| Assigned task |
A word-for-word copy of the data, with no images, is the required answer.

| Provided data |
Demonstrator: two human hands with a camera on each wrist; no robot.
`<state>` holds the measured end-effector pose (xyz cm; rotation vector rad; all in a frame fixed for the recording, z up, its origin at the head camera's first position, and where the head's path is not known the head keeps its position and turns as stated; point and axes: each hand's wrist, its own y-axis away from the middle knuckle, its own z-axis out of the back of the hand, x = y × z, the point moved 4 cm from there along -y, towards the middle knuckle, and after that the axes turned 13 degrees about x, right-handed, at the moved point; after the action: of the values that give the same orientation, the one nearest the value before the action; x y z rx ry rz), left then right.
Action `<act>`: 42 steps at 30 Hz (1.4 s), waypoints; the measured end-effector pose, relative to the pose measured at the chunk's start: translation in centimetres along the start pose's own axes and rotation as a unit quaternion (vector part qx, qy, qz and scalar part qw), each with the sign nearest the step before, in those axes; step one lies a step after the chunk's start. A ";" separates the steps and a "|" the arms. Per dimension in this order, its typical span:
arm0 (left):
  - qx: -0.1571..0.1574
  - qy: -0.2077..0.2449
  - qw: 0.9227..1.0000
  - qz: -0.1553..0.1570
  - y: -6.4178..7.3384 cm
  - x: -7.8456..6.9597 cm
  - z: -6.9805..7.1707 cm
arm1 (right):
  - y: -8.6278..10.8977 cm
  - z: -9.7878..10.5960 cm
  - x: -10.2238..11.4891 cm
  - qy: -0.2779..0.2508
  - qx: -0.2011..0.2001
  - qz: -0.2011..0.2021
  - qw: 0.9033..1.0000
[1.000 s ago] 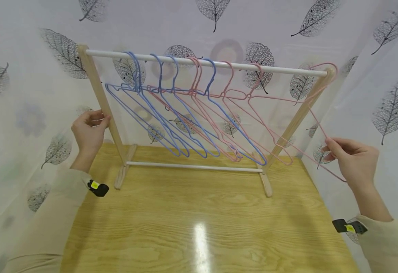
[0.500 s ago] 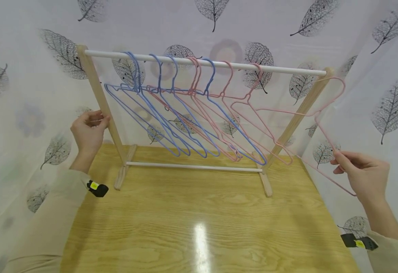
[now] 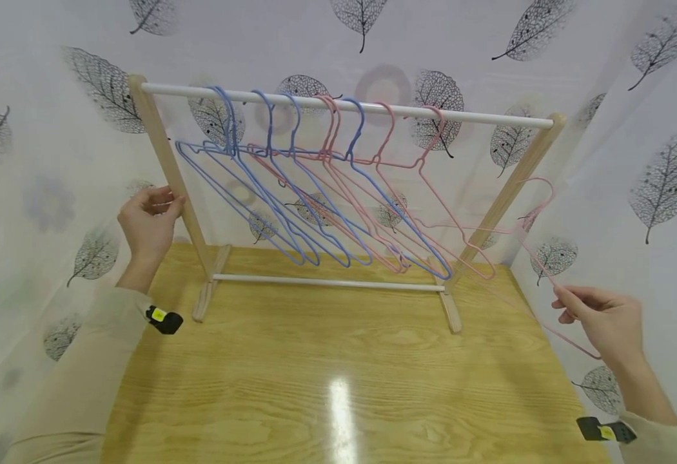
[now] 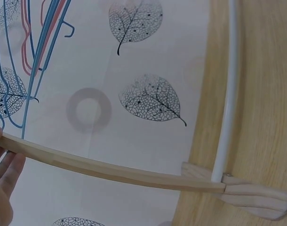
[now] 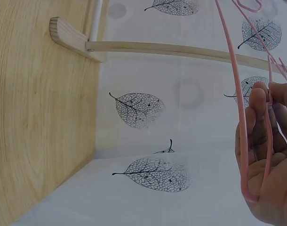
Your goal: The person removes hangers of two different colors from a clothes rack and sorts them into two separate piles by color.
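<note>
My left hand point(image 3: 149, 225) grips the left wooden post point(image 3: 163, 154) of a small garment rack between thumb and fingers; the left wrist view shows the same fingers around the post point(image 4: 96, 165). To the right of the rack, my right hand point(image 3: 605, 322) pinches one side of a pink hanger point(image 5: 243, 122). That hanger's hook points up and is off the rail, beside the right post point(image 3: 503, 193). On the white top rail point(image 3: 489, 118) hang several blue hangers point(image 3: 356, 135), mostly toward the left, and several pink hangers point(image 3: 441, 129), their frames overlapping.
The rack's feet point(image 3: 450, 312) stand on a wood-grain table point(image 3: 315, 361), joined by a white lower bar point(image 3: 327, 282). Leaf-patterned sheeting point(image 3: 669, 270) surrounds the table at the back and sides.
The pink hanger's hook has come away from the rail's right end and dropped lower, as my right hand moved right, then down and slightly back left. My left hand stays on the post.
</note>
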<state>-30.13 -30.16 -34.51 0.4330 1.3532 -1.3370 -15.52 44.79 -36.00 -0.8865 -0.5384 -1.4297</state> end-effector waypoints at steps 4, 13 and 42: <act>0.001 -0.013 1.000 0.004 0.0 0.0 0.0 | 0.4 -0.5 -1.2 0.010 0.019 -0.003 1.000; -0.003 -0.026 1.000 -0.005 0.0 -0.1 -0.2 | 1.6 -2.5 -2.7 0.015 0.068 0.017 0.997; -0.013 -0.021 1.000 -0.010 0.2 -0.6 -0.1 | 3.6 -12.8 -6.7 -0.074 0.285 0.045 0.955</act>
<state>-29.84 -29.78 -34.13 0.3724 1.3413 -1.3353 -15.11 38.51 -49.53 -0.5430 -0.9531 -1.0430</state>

| Result for this task |
Demonstrator: two human hands with a camera on each wrist; no robot.
`<state>` holds the measured end-effector pose (xyz cm; rotation vector rad; all in a frame fixed for the recording, z up, its origin at the head camera's first position, and where the head's path is not known the head keeps its position and turns as stated; point and axes: each hand's wrist, its own y-axis away from the middle knuckle, its own z-axis out of the back of the hand, x = y × z, the point moved 4 cm from there along -y, towards the middle knuckle, and after that the axes turned 13 degrees about x, right-handed, at the moved point; after the action: of the values that give the same orientation, the one nearest the value before the action; x y z rx ry rz), left then right.
Action `<act>`: 42 steps at 30 Hz (1.4 s), waypoints; the measured end-effector pose, relative to the pose measured at the chunk's start: translation in centimetres along the start pose's own axes and rotation as a unit quaternion (vector part qx, qy, qz and scalar part qw), each with the sign nearest the step before, in those axes; step one lies a step after the chunk's start. A ";" separates the steps and a "|" the arms. Per dimension in this order, its typical span:
arm0 (left):
  - qx: -0.1571..0.1574
  - qy: -0.2077..0.2449
  - qw: 0.9227..1.0000
  - qz: -0.1553..0.1570
  - y: -6.4178..7.3384 cm
  - x: -7.8456..6.9597 cm
  - z: -6.9805..7.1707 cm
arm1 (right):
  - y: -8.6278..10.8977 cm
  - z: -9.7878..10.5960 cm
  - x: -10.2238..11.4891 cm
  - qy: -0.2779..0.2508
  - qx: -0.2011..0.2001
  - qz: -0.2011..0.2021
  - qw: 0.9033..1.0000
[1.000 s ago] 
[0.500 s ago] 
[now] 
[now] 
[now] 
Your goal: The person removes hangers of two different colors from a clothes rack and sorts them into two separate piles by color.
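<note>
My left hand point(image 3: 149, 225) grips the left wooden post point(image 3: 163, 154) of a small garment rack between thumb and fingers; the left wrist view shows the same fingers around the post point(image 4: 96, 165). To the right of the rack, my right hand point(image 3: 605, 322) pinches one side of a pink hanger point(image 5: 243, 122). That hanger's hook points up and is off the rail, beside the right post point(image 3: 503, 193). On the white top rail point(image 3: 489, 118) hang several blue hangers point(image 3: 356, 135), mostly toward the left, and several pink hangers point(image 3: 441, 129), their frames overlapping.
The rack's feet point(image 3: 450, 312) stand on a wood-grain table point(image 3: 315, 361), joined by a white lower bar point(image 3: 327, 282). Leaf-patterned sheeting point(image 3: 669, 270) surrounds the table at the back and sides.
The pink hanger's hook has come away from the rail's right end and dropped lower, as my right hand moved right, then down and slightly back left. My left hand stays on the post.
</note>
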<state>-30.13 -30.16 -34.51 0.4330 1.3532 -1.3370 -15.52 44.79 -36.00 -0.8865 -0.5384 -1.4297</state> end-effector waypoints at steps 4, 13 and 42: <act>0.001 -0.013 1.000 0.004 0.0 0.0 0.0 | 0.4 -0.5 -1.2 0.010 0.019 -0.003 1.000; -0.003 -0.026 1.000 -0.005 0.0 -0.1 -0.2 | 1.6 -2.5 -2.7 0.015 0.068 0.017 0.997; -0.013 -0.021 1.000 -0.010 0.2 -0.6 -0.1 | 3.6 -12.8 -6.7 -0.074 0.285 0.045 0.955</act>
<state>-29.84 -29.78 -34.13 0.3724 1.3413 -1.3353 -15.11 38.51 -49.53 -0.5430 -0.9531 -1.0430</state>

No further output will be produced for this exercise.